What this task involves: Under this line are the records; write out word for word the part that begins at the line containing "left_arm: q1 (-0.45" and ends at the line containing "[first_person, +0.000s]", and no more.

Task inputs:
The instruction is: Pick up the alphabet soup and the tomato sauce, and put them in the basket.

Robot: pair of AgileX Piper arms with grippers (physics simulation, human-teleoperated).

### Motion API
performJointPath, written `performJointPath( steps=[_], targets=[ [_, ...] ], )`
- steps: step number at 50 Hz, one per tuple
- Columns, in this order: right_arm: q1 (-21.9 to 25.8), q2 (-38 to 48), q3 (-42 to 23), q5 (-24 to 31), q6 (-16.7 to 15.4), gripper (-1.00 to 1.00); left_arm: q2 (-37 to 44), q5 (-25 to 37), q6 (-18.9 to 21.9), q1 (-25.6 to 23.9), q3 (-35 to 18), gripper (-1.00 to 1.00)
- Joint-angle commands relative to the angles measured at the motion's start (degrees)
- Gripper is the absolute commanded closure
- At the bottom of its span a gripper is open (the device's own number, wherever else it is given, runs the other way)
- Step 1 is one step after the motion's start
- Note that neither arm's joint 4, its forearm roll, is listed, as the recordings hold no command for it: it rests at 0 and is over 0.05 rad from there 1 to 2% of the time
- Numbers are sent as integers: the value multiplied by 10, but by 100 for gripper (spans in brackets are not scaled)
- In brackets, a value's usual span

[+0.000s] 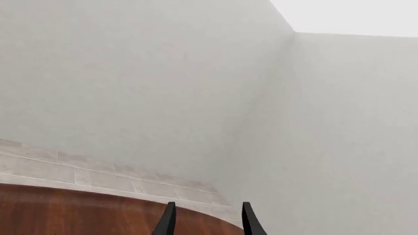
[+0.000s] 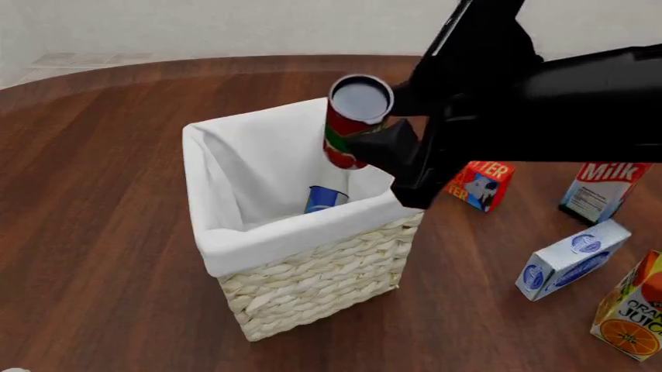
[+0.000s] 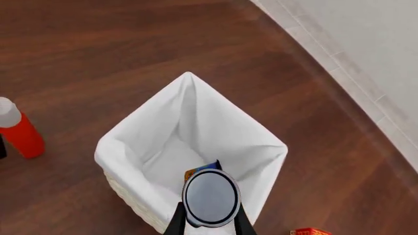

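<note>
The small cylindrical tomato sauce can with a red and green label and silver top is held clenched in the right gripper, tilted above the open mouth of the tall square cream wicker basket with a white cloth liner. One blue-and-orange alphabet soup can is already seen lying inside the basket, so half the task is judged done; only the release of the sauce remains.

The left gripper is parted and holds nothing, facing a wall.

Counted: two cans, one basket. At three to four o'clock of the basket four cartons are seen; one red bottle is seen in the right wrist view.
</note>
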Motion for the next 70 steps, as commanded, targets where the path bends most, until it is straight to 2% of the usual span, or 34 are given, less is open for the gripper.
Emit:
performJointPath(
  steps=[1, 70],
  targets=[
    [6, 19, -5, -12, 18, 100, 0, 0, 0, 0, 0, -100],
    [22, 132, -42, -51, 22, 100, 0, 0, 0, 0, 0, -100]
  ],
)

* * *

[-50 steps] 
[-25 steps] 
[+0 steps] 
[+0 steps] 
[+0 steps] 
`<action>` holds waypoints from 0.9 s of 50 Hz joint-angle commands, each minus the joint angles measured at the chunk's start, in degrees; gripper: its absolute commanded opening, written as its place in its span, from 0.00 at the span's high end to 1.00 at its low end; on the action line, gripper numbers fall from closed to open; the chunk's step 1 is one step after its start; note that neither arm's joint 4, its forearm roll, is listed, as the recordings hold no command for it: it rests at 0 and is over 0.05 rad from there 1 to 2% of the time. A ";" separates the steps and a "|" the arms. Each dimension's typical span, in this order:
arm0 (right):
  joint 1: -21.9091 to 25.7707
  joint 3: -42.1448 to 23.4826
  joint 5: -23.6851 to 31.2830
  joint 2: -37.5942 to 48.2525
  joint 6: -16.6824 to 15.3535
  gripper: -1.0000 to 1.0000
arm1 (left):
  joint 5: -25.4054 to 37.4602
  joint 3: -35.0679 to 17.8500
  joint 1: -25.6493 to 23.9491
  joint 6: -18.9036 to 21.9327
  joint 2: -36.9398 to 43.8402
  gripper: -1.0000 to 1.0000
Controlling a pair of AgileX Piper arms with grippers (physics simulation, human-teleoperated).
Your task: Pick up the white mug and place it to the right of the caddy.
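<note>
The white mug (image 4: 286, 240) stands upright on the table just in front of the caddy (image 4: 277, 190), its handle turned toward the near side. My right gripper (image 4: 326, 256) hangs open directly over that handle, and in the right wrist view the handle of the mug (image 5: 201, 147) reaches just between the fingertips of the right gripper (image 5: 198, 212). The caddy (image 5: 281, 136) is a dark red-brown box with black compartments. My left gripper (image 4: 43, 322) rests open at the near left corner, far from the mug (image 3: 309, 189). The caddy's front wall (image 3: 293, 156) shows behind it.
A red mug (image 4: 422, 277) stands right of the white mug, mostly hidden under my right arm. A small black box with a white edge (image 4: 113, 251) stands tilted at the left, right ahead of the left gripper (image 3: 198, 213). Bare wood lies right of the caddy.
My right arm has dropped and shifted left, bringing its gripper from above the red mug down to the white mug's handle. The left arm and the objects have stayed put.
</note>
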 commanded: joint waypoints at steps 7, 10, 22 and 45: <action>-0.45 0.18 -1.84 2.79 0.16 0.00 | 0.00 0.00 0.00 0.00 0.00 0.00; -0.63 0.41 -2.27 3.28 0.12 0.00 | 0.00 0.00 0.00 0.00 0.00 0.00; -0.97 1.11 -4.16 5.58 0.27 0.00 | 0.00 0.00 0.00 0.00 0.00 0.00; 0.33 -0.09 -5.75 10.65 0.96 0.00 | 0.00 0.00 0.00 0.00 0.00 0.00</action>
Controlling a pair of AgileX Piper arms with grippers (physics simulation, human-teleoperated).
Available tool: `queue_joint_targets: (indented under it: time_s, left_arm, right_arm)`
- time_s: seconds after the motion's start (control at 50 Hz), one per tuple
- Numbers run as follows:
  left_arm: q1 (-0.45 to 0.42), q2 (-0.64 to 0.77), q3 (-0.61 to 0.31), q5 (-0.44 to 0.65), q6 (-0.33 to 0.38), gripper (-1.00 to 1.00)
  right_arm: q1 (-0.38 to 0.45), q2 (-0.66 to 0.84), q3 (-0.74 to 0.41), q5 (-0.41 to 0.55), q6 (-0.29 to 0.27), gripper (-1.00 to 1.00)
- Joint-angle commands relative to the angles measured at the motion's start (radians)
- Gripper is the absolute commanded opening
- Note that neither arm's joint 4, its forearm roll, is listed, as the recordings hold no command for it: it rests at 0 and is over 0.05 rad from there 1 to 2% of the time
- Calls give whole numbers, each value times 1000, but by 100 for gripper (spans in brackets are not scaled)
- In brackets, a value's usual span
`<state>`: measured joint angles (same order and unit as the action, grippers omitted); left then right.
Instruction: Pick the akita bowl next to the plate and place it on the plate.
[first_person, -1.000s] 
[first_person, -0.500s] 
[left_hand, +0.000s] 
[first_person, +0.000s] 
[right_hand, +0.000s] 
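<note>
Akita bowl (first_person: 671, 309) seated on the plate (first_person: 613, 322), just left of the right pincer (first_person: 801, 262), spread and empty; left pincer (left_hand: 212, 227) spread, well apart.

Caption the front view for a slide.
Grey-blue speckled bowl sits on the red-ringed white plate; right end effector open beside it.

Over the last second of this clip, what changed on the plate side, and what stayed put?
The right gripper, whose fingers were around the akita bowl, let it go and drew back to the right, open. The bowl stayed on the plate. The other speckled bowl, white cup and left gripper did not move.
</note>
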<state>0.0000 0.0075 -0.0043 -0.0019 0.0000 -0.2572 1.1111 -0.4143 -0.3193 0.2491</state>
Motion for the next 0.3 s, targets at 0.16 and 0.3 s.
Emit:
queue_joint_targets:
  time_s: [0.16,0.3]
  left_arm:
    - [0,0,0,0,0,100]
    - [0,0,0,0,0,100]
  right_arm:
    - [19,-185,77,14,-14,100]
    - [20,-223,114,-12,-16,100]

Task answer:
  left_arm: q1 (-0.45 to 0.42), q2 (-0.64 to 0.77), q3 (-0.61 to 0.31), q5 (-0.44 to 0.65), q6 (-0.33 to 0.38), gripper (-1.00 to 1.00)
  right_arm: q1 (-0.38 to 0.45), q2 (-0.66 to 0.84), q3 (-0.74 to 0.41), q5 (-0.41 to 0.55), q6 (-0.29 to 0.27), gripper (-1.00 to 1.00)
- Joint-angle commands relative to the angles measured at the motion's start (radians)
- Gripper is the absolute commanded opening
- Note that neither arm's joint 4, its forearm roll, is listed, as the recordings hold no command for it: it rests at 0 and is over 0.05 rad from there 1 to 2% of the time
- Calls give whole numbers, each value times 1000, but by 100 for gripper (spans in brackets are not scaled)
- In brackets, a value's usual span
`<state>`: measured joint angles (same order and unit as the action, grippers omitted); left then right.
Instruction: Pick the akita bowl next to the plate and place it on the plate.
[first_person, -1.000s] 
[first_person, -0.500s] 
[left_hand, +0.000s] 
[first_person, +0.000s] 

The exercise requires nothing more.